Restate the material verbatim, every line included.

Data:
○ ○ ○
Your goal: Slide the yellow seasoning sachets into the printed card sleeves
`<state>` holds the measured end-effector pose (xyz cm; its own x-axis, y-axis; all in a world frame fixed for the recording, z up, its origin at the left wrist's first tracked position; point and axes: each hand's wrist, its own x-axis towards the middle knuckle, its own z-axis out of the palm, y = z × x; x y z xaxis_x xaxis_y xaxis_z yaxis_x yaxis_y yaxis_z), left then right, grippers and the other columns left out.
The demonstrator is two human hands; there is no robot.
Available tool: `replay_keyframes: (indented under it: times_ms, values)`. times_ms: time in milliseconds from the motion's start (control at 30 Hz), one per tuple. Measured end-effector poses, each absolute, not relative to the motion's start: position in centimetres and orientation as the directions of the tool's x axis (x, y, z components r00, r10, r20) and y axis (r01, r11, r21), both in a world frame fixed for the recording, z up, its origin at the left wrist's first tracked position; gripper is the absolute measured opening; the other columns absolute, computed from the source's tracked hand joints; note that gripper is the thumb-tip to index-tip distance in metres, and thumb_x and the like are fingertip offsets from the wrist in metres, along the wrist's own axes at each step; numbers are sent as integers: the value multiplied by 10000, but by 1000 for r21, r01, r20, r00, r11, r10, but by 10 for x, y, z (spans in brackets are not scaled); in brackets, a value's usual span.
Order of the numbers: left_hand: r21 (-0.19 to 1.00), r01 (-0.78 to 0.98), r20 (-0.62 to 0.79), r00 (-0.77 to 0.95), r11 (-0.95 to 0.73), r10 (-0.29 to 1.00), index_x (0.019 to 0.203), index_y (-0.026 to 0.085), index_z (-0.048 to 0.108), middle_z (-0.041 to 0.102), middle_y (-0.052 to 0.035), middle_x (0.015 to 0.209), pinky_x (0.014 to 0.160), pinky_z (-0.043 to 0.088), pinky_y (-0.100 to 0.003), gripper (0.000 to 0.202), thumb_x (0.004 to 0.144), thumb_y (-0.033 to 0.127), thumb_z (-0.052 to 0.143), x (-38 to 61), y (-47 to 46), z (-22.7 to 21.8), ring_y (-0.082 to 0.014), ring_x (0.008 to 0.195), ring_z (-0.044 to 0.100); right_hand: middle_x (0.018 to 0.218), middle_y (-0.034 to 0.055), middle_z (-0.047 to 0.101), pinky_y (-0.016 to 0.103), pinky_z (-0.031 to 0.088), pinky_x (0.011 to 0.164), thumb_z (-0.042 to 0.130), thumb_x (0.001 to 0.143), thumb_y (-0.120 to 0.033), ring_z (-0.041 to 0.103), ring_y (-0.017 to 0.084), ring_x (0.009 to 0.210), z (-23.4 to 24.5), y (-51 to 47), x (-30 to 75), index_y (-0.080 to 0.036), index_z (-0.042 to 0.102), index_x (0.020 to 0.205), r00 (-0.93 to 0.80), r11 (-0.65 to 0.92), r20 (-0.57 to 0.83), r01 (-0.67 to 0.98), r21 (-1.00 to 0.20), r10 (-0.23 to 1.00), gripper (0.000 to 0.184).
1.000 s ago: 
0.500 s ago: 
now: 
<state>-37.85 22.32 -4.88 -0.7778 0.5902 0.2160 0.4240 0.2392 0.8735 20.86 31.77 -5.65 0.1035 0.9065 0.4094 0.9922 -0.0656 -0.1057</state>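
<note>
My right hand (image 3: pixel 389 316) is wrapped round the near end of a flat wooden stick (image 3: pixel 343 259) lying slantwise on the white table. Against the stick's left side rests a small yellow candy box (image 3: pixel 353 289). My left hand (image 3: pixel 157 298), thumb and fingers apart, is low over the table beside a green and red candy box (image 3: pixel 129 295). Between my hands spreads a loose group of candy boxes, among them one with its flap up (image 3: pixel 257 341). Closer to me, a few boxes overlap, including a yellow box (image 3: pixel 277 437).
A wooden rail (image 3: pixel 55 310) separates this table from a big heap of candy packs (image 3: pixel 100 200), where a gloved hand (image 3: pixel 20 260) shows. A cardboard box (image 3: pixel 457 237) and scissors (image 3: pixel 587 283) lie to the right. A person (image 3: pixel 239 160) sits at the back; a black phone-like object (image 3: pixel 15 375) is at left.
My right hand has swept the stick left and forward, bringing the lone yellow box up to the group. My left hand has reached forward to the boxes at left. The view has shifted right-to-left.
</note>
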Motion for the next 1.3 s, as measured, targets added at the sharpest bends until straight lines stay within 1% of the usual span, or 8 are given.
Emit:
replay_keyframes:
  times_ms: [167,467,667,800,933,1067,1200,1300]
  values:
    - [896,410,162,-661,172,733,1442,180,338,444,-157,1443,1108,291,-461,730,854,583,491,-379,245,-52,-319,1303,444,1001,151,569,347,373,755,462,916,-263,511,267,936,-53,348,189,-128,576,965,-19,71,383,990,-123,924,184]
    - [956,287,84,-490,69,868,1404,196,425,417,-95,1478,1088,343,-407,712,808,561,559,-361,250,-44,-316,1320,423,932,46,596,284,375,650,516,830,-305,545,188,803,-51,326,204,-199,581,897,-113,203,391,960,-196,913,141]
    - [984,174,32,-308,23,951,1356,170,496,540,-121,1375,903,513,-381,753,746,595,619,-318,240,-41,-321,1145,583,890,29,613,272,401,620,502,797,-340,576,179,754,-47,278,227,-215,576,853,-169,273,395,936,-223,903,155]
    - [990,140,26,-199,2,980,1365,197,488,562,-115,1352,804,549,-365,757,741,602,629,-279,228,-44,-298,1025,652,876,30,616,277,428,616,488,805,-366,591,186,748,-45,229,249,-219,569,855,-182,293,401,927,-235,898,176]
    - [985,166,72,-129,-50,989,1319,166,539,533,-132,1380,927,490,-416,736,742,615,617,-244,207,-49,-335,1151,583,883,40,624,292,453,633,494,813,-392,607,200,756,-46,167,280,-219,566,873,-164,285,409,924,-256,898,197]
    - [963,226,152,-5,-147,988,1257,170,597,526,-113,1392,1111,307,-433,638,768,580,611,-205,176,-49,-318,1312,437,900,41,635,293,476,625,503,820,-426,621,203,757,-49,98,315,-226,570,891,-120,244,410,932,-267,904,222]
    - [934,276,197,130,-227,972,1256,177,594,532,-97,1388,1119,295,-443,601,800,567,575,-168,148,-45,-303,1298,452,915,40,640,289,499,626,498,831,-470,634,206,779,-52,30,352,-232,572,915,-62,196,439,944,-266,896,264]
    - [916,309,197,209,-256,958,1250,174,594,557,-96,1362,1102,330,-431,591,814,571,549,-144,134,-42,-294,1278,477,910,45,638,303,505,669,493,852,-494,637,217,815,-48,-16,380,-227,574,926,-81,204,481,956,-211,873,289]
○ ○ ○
Response to this exercise:
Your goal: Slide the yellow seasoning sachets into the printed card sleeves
`<state>` holds the measured end-effector pose (xyz cm; its own x-axis, y-axis; all in a world frame fixed for the recording, z up, its origin at the left wrist's first tracked position; point and axes: each hand's wrist, its own x-axis towards the middle knuckle, its own z-axis out of the palm, y = z × x; x y z xaxis_x xaxis_y xaxis_z yaxis_x yaxis_y yaxis_z), left then right, grippers and the other columns left out.
The demonstrator is two human hands; there is no robot.
Available tool: `replay_keyframes: (indented under it: times_ms, values)`. times_ms: time in milliseconds from the motion's start (control at 30 Hz), one per tuple. Measured end-effector poses, each absolute, not relative to the motion's start: position in centimetres and orientation as the directions of the tool's x axis (x, y, z components r00, r10, r20) and y axis (r01, r11, r21), both in a world frame fixed for the recording, z up, its origin at the left wrist's first tracked position; gripper is the absolute measured opening; the other columns absolute, computed from the source's tracked hand joints; note that gripper is the thumb-tip to index-tip distance in metres, and thumb_x and the like are fingertip offsets from the wrist in metres, along the wrist's own axes at each step; numbers are sent as integers: the value multiplied by 10000, but by 1000 for r21, r01, r20, r00, r11, r10, but by 10 for x, y, z (spans in brackets are not scaled); in brackets, a value's usual span.
Order of the numbers: left_hand: r21 (-0.19 to 1.00), r01 (-0.78 to 0.98), r20 (-0.62 to 0.79), r00 (-0.77 to 0.95), r11 (-0.95 to 0.73), r10 (-0.29 to 1.00), index_x (0.019 to 0.203), index_y (-0.026 to 0.085), index_z (-0.048 to 0.108), middle_z (-0.041 to 0.102), middle_y (-0.052 to 0.035), middle_x (0.015 to 0.209), pinky_x (0.014 to 0.160), pinky_z (-0.043 to 0.088), pinky_y (-0.100 to 0.003), gripper (0.000 to 0.202), thumb_x (0.004 to 0.144), thumb_y (-0.033 to 0.127), thumb_z (-0.052 to 0.143), x (-38 to 61), y (-47 to 46), z (-22.7 to 21.8), ring_y (-0.082 to 0.014), ring_x (0.008 to 0.195), ring_z (-0.044 to 0.100); right_hand: middle_x (0.018 to 0.218), middle_y (-0.034 to 0.055), middle_z (-0.047 to 0.101), pinky_y (-0.016 to 0.103), pinky_z (-0.031 to 0.088), pinky_x (0.011 to 0.164), thumb_z (-0.042 to 0.130), thumb_x (0.001 to 0.143), thumb_y (-0.120 to 0.033), ring_z (-0.041 to 0.103), ring_y (-0.017 to 0.084), ring_x (0.009 to 0.210), z (-23.4 to 24.5), y (-51 to 47), x (-30 to 75), index_y (-0.080 to 0.036), index_z (-0.042 to 0.102), index_x (0.020 to 0.205), r00 (-0.93 to 0.80), r11 (-0.65 to 0.92), r20 (-0.57 to 0.83), r01 (-0.67 to 0.98), r21 (-1.00 to 0.20), r10 (-0.23 to 1.00), gripper (0.000 to 0.184).
1.000 s ago: 
0.500 s ago: 
now: 
<state>-37.85 22.32 -4.88 -0.7778 0.5902 0.2160 0.4240 0.2392 0.8735 20.86 31.77 -5.65 0.1035 0.9065 0.4094 0.9922 -0.0656 -0.1057</state>
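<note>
My right hand (image 3: pixel 389 316) is wrapped round the near end of a flat wooden stick (image 3: pixel 343 259) lying slantwise on the white table. Against the stick's left side rests a small yellow candy box (image 3: pixel 353 289). My left hand (image 3: pixel 157 298), thumb and fingers apart, is low over the table beside a green and red candy box (image 3: pixel 129 295). Between my hands spreads a loose group of candy boxes, among them one with its flap up (image 3: pixel 257 341). Closer to me, a few boxes overlap, including a yellow box (image 3: pixel 277 437).
A wooden rail (image 3: pixel 55 310) separates this table from a big heap of candy packs (image 3: pixel 100 200), where a gloved hand (image 3: pixel 20 260) shows. A cardboard box (image 3: pixel 457 237) and scissors (image 3: pixel 587 283) lie to the right. A person (image 3: pixel 239 160) sits at the back; a black phone-like object (image 3: pixel 15 375) is at left.
My right hand has swept the stick left and forward, bringing the lone yellow box up to the group. My left hand has reached forward to the boxes at left. The view has shifted right-to-left.
</note>
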Motion for the next 1.3 s, as measured, targets added at the sharpest bends until straight lines stay within 1% of the usual span, or 8 are given.
Emit:
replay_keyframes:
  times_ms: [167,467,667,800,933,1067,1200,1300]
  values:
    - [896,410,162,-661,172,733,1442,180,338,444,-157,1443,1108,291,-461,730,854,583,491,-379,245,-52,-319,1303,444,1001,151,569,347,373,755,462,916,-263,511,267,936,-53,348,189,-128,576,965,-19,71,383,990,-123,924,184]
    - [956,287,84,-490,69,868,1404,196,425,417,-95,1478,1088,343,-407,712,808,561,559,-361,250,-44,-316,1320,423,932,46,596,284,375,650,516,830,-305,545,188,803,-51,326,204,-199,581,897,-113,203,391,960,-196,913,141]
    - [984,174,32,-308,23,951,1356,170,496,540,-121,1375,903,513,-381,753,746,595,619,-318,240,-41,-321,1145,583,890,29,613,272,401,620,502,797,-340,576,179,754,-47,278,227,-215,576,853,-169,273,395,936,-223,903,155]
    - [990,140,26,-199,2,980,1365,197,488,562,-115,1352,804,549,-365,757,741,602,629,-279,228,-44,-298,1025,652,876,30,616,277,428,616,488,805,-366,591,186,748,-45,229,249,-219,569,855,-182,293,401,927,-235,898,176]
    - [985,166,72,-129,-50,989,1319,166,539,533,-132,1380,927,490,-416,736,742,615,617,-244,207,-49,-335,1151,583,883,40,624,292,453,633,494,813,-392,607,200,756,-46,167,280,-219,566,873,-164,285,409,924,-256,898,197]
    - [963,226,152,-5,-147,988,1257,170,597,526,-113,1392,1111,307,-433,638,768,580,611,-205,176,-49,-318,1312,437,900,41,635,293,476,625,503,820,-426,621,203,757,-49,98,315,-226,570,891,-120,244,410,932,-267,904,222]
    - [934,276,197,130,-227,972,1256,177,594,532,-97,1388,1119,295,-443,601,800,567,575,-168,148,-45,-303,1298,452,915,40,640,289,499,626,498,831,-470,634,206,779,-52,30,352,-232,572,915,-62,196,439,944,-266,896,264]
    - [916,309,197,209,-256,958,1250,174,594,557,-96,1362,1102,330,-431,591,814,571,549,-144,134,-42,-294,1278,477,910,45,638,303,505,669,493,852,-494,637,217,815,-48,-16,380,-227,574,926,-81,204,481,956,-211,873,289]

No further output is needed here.